Depending on your so-called provisional income, up to 85% of your Social Security benefits can be taxed. Provisional income includes your gross income, excluding Social Security benefits, plus any tax-free interest you received like from a municipal bond holding and 50% of your Social Security benefits.
If you’re single and this total is less than $25,000, or if you're filing jointly and it's less than $32,000, none of your Social Security is federally taxed.
If it’s between $25,000 and $34,000 for single filers or $32,000 and $44,00 for joint filers, up to half your Social Security is taxed. These thresholds have remained the same since taxes on Social Security benefits were introduced in 1984.
And up to 85% is taxed for anything above $34,000 for single filers and $44,000 for joint filers. These thresholds were added in 1993.
For example, if you have $50,000 in income and get $1,500 a month from Social Security, you'll pay taxes on 85% of your $18,000 in annual benefits, or $15,300.
You can file quarterly estimated tax returns with the IRS or ask Social Security to withhold federal taxes from your benefit payment.
What’s wrong with these Social Security tax thresholds?

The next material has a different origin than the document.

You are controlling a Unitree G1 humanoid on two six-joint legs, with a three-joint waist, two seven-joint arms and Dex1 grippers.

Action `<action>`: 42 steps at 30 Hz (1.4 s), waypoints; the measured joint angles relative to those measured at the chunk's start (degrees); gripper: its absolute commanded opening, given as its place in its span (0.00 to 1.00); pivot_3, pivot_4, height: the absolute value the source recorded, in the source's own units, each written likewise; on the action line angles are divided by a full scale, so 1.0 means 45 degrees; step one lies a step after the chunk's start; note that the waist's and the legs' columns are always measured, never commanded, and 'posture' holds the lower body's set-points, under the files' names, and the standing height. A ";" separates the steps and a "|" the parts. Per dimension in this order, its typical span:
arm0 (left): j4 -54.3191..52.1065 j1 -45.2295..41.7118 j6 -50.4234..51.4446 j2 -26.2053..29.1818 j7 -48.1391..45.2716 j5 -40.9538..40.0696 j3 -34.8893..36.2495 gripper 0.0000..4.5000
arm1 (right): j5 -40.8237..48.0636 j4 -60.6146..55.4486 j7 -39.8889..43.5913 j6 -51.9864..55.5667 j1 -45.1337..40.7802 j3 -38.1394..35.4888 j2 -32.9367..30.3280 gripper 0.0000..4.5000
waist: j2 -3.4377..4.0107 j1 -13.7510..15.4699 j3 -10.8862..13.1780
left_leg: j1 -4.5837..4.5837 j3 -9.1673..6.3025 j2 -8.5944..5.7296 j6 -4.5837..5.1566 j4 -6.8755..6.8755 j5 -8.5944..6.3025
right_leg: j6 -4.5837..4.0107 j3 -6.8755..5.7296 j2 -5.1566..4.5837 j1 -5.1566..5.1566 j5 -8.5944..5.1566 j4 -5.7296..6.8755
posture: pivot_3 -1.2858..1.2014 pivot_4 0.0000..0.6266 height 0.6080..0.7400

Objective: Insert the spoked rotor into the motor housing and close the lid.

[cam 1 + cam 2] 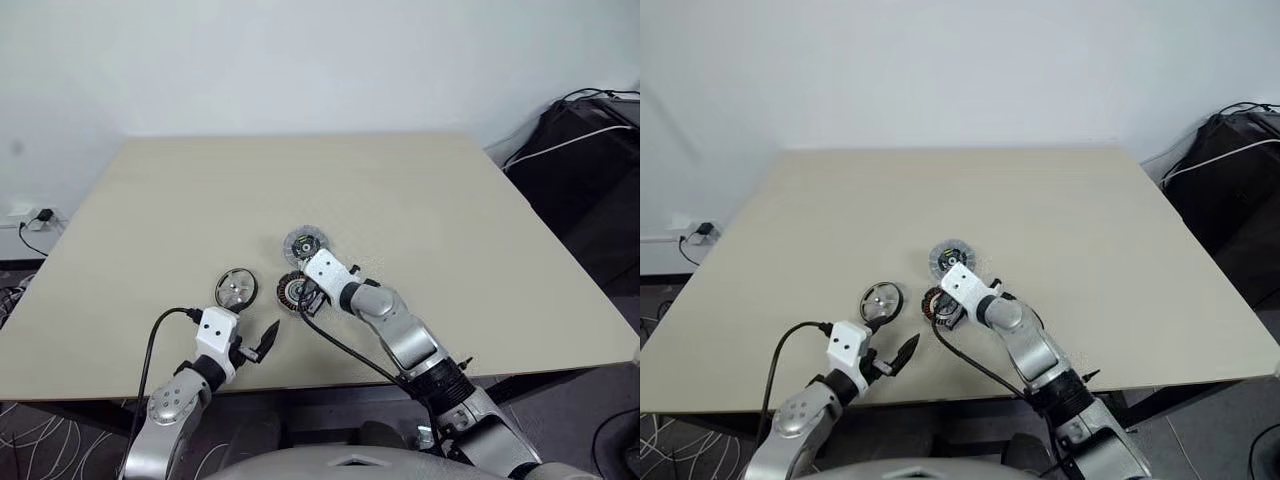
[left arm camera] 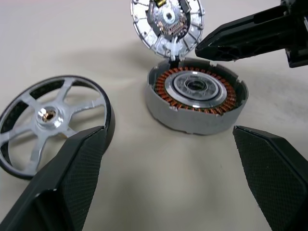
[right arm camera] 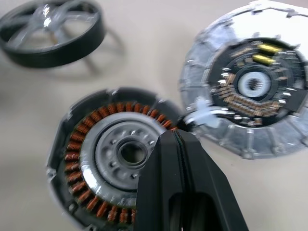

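- Nearest us, our left gripper (image 1: 262, 343) hovers low over the near part of the worktop (image 1: 480, 230) with its fingers (image 2: 72, 183) wide apart and nothing between them; it points toward the parts, which we read as standing ready rather than acting.
- Just beyond it the spoked rotor (image 1: 236, 288) lies flat on the worktop, hub up and untouched; it sits beside the motor housing, not in it, so the insertion is not yet done; lying flat with its dark rim exposed, it offers the open left fingers an easy grasp across the rim.
- To the rotor's right the motor housing (image 2: 196, 94) rests open side up, copper windings ringing the silvery centre; that open face is what the rotor must drop into.
- Our right gripper (image 3: 179, 144) has its fingers pressed together, holding nothing; the closed tip sits over the housing's far rim, where the lid meets it; whether it touches either we cannot tell; we judge it a poking or nudging pose, perhaps to shift the lid clear.
- Farthest, the lid (image 3: 250, 82) lies with its dark central face up, its edge against the housing's far rim.
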 measured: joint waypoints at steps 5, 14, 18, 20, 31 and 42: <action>0.0009 -0.0002 -0.0004 -0.0032 0.0101 0.0153 -0.0072 1.00 | -0.0371 -0.0376 0.0384 0.0430 -0.0407 0.0394 -0.0209 0.00 | -0.0005 0.0000 0.0003 | -0.0002 0.0000 0.0000 0.0001 0.0000 -0.0001 | 0.0000 0.0000 -0.0001 -0.0001 0.0000 -0.0004 | 0.52 0.00 1.00; 0.0010 0.0000 -0.0004 -0.0109 0.0172 0.0164 -0.0086 1.00 | -0.0513 -0.0405 0.0568 0.0585 -0.0516 0.0508 -0.0252 0.48 | -0.0009 -0.0003 0.0006 | -0.0002 0.0000 0.0000 0.0000 0.0000 -0.0001 | 0.0000 -0.0001 -0.0001 -0.0001 0.0000 -0.0002 | 0.52 0.00 1.00; 0.0010 0.0000 -0.0003 -0.0109 0.0178 0.0166 -0.0089 1.00 | -0.0515 -0.0405 0.0378 0.0662 -0.0502 0.0422 -0.0074 0.48 | -0.0010 -0.0005 0.0007 | -0.0002 0.0000 0.0000 0.0000 0.0000 0.0000 | 0.0000 -0.0001 0.0000 -0.0001 0.0001 -0.0002 | 0.52 0.00 1.00; 0.0011 -0.0001 -0.0002 -0.0109 0.0179 0.0168 -0.0093 1.00 | -0.0520 -0.0467 0.0123 0.0902 -0.0474 0.0321 0.0189 0.48 | -0.0010 -0.0004 0.0006 | -0.0002 0.0000 0.0000 -0.0001 0.0000 0.0000 | 0.0001 0.0000 0.0000 -0.0003 0.0001 0.0000 | 0.52 0.00 1.00; 0.0119 -0.0015 -0.0003 -0.0122 0.0172 0.0175 -0.0110 1.00 | -0.1691 -0.1767 0.0534 0.4540 -0.1358 0.1514 -0.0086 0.48 | -0.0008 -0.0008 0.0009 | -0.0007 0.0000 0.0000 0.0000 -0.0001 -0.0001 | -0.0007 -0.0002 -0.0004 -0.0012 -0.0002 -0.0001 | 0.52 0.00 1.00; 0.0144 -0.0011 -0.0003 -0.0169 0.0173 0.0186 -0.0116 1.00 | -0.1480 -0.1588 0.0741 0.6344 -0.2062 0.1753 0.0543 0.48 | -0.0008 -0.0023 0.0010 | -0.0022 0.0000 -0.0002 -0.0001 -0.0001 -0.0001 | -0.0006 -0.0003 -0.0006 -0.0026 -0.0001 -0.0001 | 0.52 0.00 1.00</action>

With such low-income thresholds, a larger proportion of beneficiaries owe taxes on Social Security every year. In 1984, the average monthly check for an individual was $314 and $472 for joint filers. In 2023, it’s $914 and $1,371, respectively.
The percentage of all tax returns with taxable Social Security benefits grew to 33% in 2017 from 7.4% in 1999, and the Congressional Budget Office predicts that it will grow to more than 50% by 2046. Additionally, since 1984, the proportion of beneficiary families whose benefits are taxed has risen over time from less than one in 10 to more than half, the Social Security Administration says.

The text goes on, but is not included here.